To be sure, these symptoms are not found under the General Rating Formula for Diseases
and Injuries of the Spine. See 38 C.F.R. § 4.71a, DCs 5235-5243.

However, the veteran’s representative should argue that the same or similar symptoms
are found under the general rating formula for mental disorders.See 38 C.F.R. §
4.130, Diagnostic Code 9411.Specifically, you could argue for an additional thirty
(30) percent disability rating for these symptoms.DC 9411 (listing anxiety and sleep
impairment as two of several symptoms warranting a 30% disability rating).

2. Unmedicated Service-Connected Disabilities

A veteran’s representative may wish to look at the medication issue from just the opposite perspective. In other words, in most cases, medication improves the veteran’s overall condition.

The important question then becomes: Should the degree of the veteran’s disability rating be based upon his medicated or unmedicated service-connected condition?

In Jones v. Shinseki, 26 Vet.App. 56, 63 (2012), the Court held that the veteran is entitled to a rating based upon his unmedicated condition – that is, the higher disability evaluation – if the effects of medication are not explicitly mentioned under the applicable diagnostic code of the rating schedule.

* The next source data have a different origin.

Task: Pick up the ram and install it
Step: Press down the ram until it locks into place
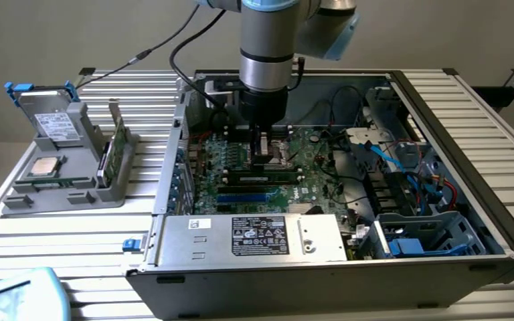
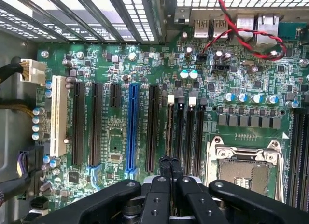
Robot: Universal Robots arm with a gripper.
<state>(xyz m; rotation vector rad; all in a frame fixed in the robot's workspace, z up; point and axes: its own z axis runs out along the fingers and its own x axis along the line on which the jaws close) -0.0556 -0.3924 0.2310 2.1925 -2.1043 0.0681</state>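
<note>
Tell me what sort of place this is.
Likely a robotics lab bench set up for computer assembly. An open PC case lies on a slatted aluminium table, a grey fixture holds spare parts, and the gripper works over the motherboard.

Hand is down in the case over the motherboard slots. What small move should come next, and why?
Probably lift the hand straight up, out of the case. Its fingers look closed with no ram between them, low over the slots, while a ram stands in the holder at the exterior view's left, outside the case.
</note>
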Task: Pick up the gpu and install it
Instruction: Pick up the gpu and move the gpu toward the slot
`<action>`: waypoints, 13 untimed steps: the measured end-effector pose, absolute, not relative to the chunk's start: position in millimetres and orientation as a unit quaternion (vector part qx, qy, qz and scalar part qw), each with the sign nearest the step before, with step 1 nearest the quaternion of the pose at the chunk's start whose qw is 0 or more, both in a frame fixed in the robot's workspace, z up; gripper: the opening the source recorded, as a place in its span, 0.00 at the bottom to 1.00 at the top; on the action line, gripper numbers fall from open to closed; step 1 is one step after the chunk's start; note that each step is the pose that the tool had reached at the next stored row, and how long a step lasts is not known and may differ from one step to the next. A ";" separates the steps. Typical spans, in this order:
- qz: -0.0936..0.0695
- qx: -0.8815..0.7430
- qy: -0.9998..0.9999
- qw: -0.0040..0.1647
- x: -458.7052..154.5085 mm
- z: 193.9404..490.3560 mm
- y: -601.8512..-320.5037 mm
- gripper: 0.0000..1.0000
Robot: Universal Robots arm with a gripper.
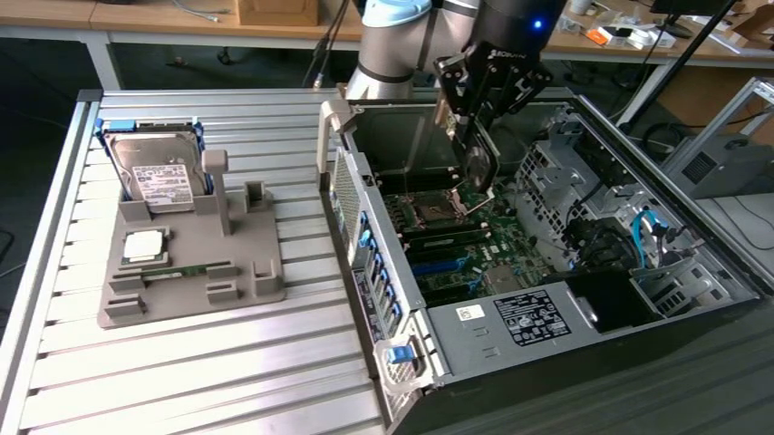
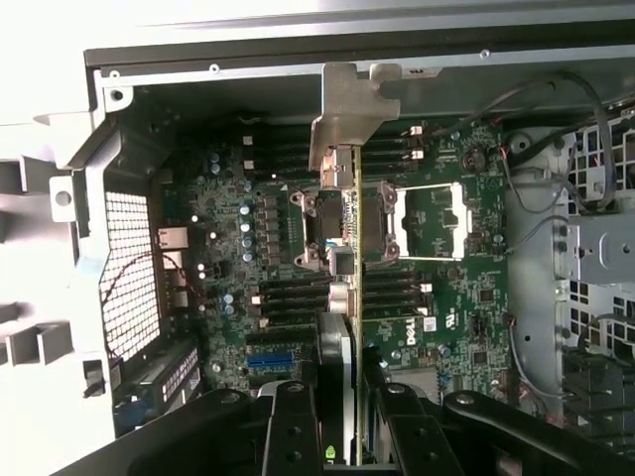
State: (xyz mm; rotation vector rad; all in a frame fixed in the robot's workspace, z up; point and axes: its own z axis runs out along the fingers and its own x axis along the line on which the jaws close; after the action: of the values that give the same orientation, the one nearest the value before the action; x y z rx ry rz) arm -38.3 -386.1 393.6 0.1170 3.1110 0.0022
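Clamping the gpu [image 1: 479,163] edge-on between fingers [image 2: 290,426] of my gripper [image 1: 474,113], half-closed on it. Card hangs above the motherboard [image 2: 446,288] inside the open case [image 1: 581,326] (silver bracket [image 2: 347,109] farthest from me), apparently not yet seated.

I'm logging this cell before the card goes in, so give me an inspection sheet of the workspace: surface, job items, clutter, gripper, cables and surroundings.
Surface: slatted metal table carrying a grey parts fixture and an open computer case.
Job's things: gpu hangs over the motherboard inside the case, not seated.
Clutter: hard drive, processor chip and memory stick sit in the fixture.
Gripper: gripper shut on the gpu, above the case.
Cables: blue cables in the case at the exterior view's right; grey wires beside the board.
Surroundings: wooden desks behind the table, with small items on them.
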 end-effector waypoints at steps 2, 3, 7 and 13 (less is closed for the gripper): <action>0.001 0.038 0.999 0.014 -38.3 392.7 -386.6 0.27; 0.001 0.038 0.999 0.014 -38.2 392.2 -386.9 0.27; 0.001 0.038 0.999 0.014 -38.2 390.1 -388.2 0.27; 0.001 0.038 0.999 0.014 -38.1 382.6 -392.5 0.27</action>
State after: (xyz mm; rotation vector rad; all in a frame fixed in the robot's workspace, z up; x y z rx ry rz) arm -38.1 -392.5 382.6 0.1170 3.1110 0.0023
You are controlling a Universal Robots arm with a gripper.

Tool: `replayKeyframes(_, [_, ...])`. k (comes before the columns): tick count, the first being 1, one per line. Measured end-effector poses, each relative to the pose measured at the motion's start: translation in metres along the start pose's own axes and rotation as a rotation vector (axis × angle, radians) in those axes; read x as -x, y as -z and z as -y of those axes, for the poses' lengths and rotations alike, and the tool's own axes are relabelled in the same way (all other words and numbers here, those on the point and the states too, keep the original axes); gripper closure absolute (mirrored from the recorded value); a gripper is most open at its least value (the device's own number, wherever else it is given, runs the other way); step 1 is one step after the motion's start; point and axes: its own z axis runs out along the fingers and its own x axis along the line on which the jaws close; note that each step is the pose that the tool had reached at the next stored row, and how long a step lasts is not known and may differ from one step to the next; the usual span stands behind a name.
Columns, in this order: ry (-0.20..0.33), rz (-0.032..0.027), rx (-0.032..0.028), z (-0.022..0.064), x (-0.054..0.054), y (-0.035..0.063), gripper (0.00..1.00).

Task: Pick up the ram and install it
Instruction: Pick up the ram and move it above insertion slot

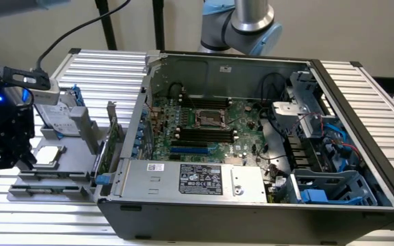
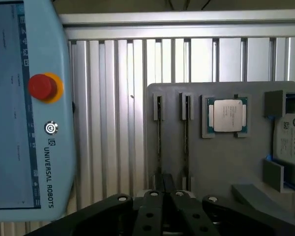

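Two ram sticks sit in tray slots by the gripper, wrist view; grip state can't be told. Exterior view adds the computer at the tray's three o'clock.

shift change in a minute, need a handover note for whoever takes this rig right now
Gripper: hanging over the gray tray, at the end of its two narrow slots.
Ram: looks to be standing on edge in a tray slot, with a second stick in the slot beside it. Not lifted.
Done: nothing installed. The black memory slots in the open computer look empty.
Left: the whole job, both pickup and install.
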Motion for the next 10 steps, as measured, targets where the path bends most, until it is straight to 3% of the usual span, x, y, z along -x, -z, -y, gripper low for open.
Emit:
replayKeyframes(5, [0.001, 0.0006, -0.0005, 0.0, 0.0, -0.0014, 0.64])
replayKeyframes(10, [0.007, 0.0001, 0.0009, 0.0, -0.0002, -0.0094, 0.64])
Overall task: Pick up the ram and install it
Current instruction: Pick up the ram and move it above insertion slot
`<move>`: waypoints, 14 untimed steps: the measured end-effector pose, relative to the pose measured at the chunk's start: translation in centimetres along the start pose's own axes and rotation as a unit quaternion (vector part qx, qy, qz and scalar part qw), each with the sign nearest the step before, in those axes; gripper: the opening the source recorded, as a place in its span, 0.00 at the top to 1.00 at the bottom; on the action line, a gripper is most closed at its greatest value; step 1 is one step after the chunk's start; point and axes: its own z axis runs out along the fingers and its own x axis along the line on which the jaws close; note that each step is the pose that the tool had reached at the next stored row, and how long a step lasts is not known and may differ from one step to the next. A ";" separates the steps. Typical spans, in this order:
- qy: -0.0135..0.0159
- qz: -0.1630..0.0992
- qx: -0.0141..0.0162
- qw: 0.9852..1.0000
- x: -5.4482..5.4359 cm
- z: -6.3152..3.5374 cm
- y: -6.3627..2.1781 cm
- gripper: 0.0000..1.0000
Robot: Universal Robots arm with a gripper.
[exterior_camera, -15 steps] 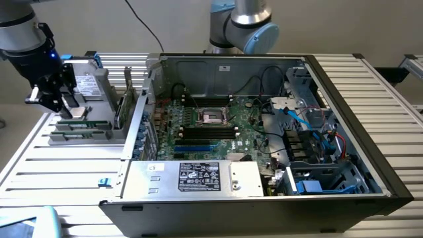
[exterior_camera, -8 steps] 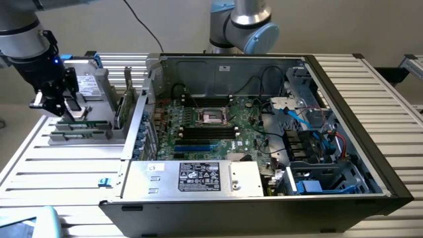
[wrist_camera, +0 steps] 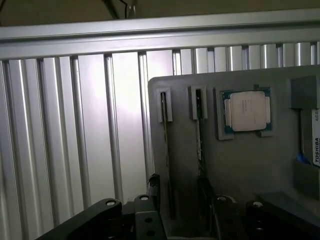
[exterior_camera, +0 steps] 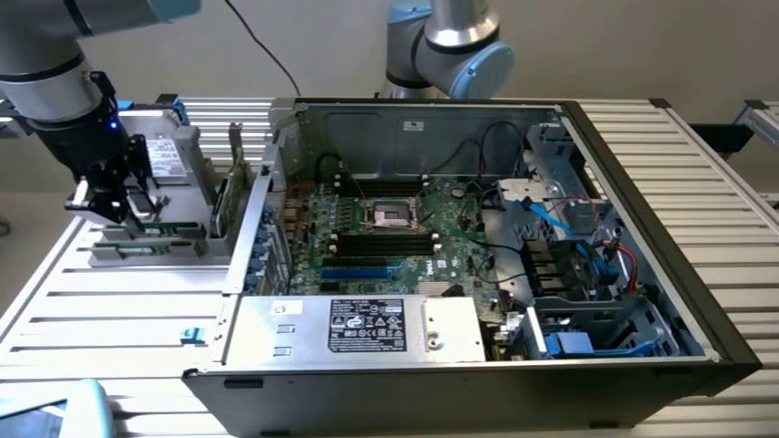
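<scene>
tray on bench, at exterior view's left of computer case | motherboard inside case | ram on edge in tray slot | processor in tray recess just beside ram

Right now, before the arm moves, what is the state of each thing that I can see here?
Gripper: fingers open, holding nothing, low over the tray.
Ram: standing on edge in a tray slot, not lifted.
Processor: lying flat in its tray recess.
Computer case: open, side panel off.
Motherboard ram slots: look empty.
</scene>
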 end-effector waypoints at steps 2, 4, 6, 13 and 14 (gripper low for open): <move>0.000 0.000 0.000 1.000 0.2 0.35 -0.05 0.57; 0.000 0.000 0.000 1.000 0.3 0.73 -0.12 0.57; -0.001 0.000 0.000 1.000 0.4 1.09 -0.22 0.57; -0.002 0.000 0.000 1.000 0.5 2.35 -0.39 0.57; -0.002 0.000 0.000 1.000 0.5 2.54 -0.40 0.57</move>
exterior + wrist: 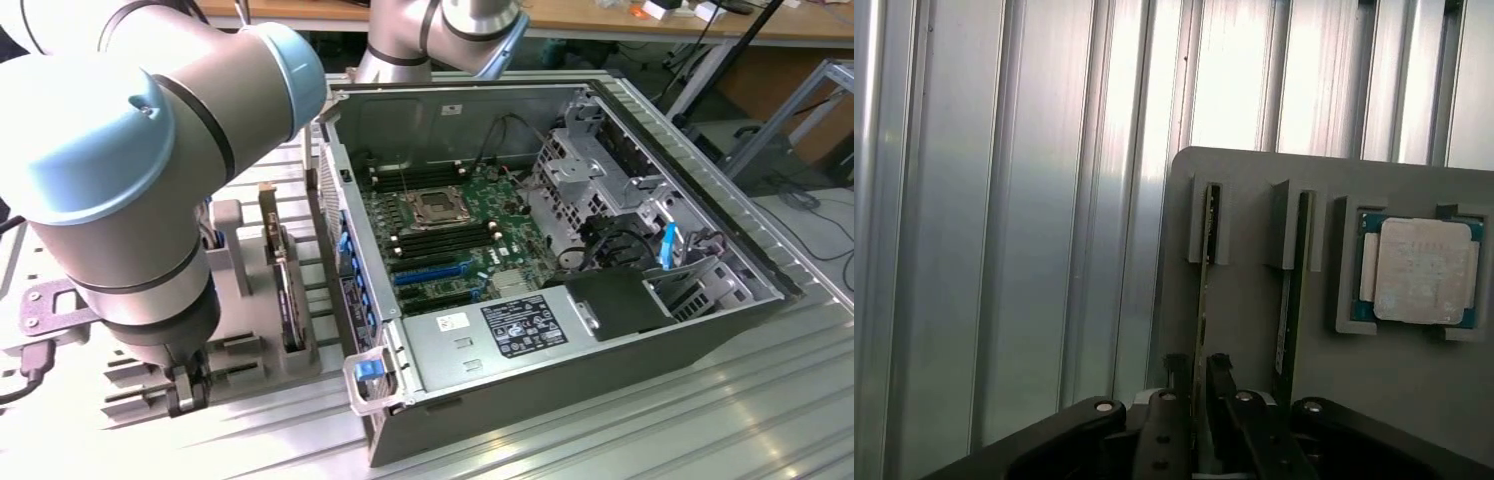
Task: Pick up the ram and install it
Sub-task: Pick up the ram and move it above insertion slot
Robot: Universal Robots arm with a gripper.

Compare See 38 C.F.R. § 4.71a, DC 5025 (2014) (providing, inter alia, a 10% evaluation for fibromyalgia that “requires continuous medication for control,” and a 40% evaluation for fibromyalgia that is “constant, or nearly so, and refractory to therapy”); 38 C.F.R. § 4.97, DC 6602 (2014) (providing varying evaluations for bronchial asthma based on the type and frequency of medication required).

The Jones decision has the potential to help a lot of veterans. Most diagnostic codes do not consider the ameliorative effects of medication. Let’s take the General Rating Formula for Diseases and Injuries of the Spine under 38 C.F.R. § 4.71a, DCs 5235-5243 — not a word is mentioned about medication.

Therefore, a veteran’s forward flexion of his service-connected spine must be measured according to his unmedicated condition. That is, his range-of-motion must consider the limitation caused by pain when not relieved by medication.